An Onscreen Family, Raising Cane

2 minute read

Summer is the perfect time for OWN’s drama Queen Sugar, now in its second season. Not that the show has the empty-calorie vapidity of a summer movie–far from it. The saga of the three Bordelon siblings reuniting at the family-owned sugarcane farm after their father’s death is rich in its examination of how families support one another. The show’s Louisiana setting is suffused with such a strong sense of place that you’ll feel the heat of the low-hanging bayou sun even while sitting in air-conditioning.

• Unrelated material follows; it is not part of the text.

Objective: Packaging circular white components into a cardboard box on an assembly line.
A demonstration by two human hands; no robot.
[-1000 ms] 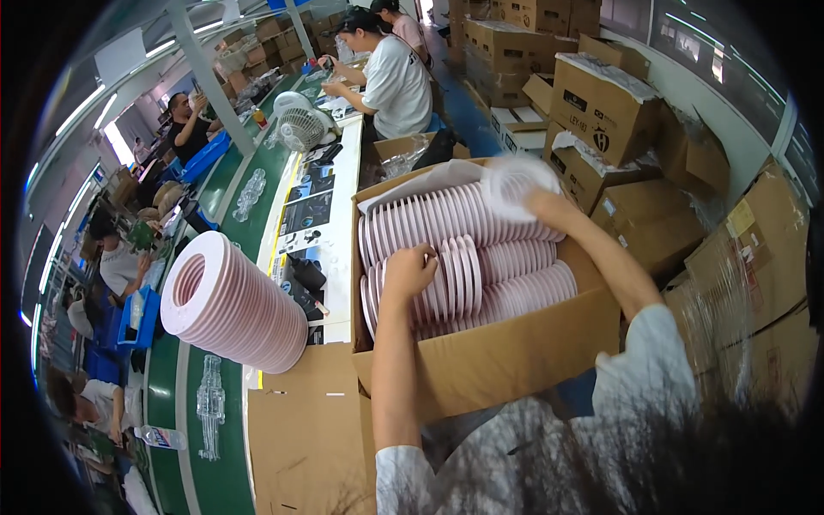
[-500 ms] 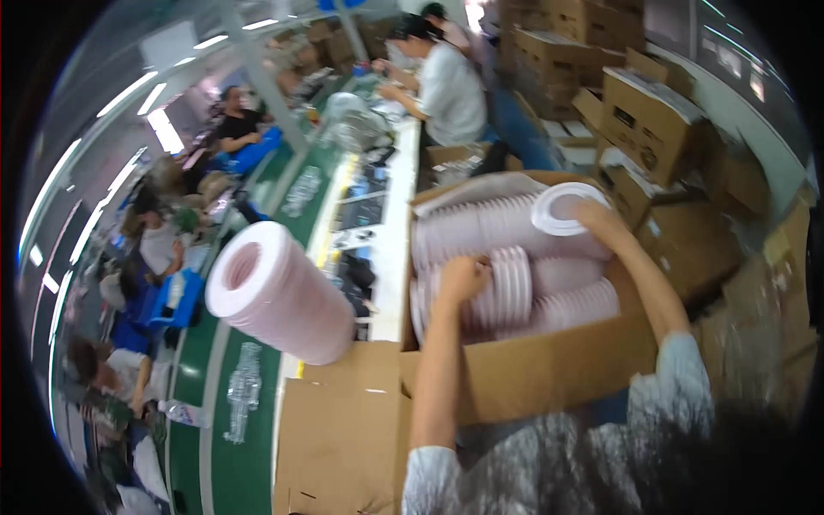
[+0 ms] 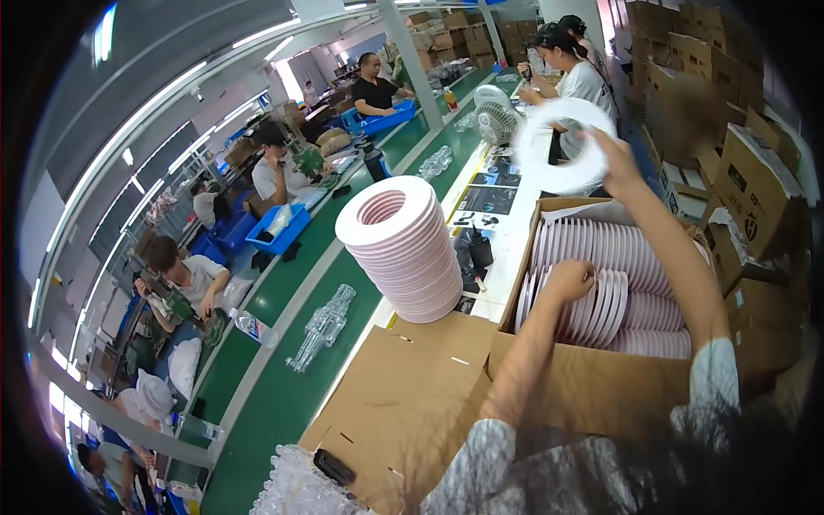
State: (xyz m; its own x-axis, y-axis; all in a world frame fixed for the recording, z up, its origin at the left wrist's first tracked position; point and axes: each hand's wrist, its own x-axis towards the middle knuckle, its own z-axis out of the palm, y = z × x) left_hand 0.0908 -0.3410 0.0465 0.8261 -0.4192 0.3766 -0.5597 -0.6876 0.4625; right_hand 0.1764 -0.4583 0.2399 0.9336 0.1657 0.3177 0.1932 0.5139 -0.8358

The Bordelons’ hometown pride varies by sibling. In the first season, Charley (Dawn-Lyen Gardner) flees back to the South after her pro-athlete husband is caught up in a scandal. Nova (Rutina Wesley) is a journalist and activist trying to improve her community. Their brother Ralph Angel (Kofi Siriboe) does his best to raise a young son with his recovering-addict ex (Bianca Lawson), simply because he has no other options.

Whether they’re at the farm by desperation, choice or lack of opportunity, each Bordelon comes into his or her own once they’re reunited. Together, they’re a unit–and Queen Sugar is matter-of-fact about what a necessary thing that is for individuals in the face of systemic inequality. (The white agribusinessmen who oppose the Bordelons are blandly, unimaginatively evil; they want to dominate because they always have.)

In one particularly powerful sequence in the Season 2 premiere, Charley’s son Micah (Nicholas L. Ashe), sheltered for his first 16 years, is arrested at gunpoint for driving without a license. The error, which could have cost Micah his life, is that of a child, and so too is his reaction. Seeing Micah’s soiled trousers, Nova quietly hands him a shawl to tie around his waist.

That moment isn’t dwelled on a beat longer than necessary. Queen Sugar does not occupy a soap opera’s heightened reality, nor does it trade in clichés. Each detail–from Nova’s impassioned, elegantly constructed arguments against mass incarceration to Ralph Angel’s lack of concern that his son prefers Barbies to Transformers–feels carefully chosen to represent nothing more, or less, than people stumbling toward their best selves. They’re already partway there. As this show makes clear, the process begins once one makes one’s way home.

QUEEN SUGAR airs on OWN on Wednesdays at 10 p.m. E.T.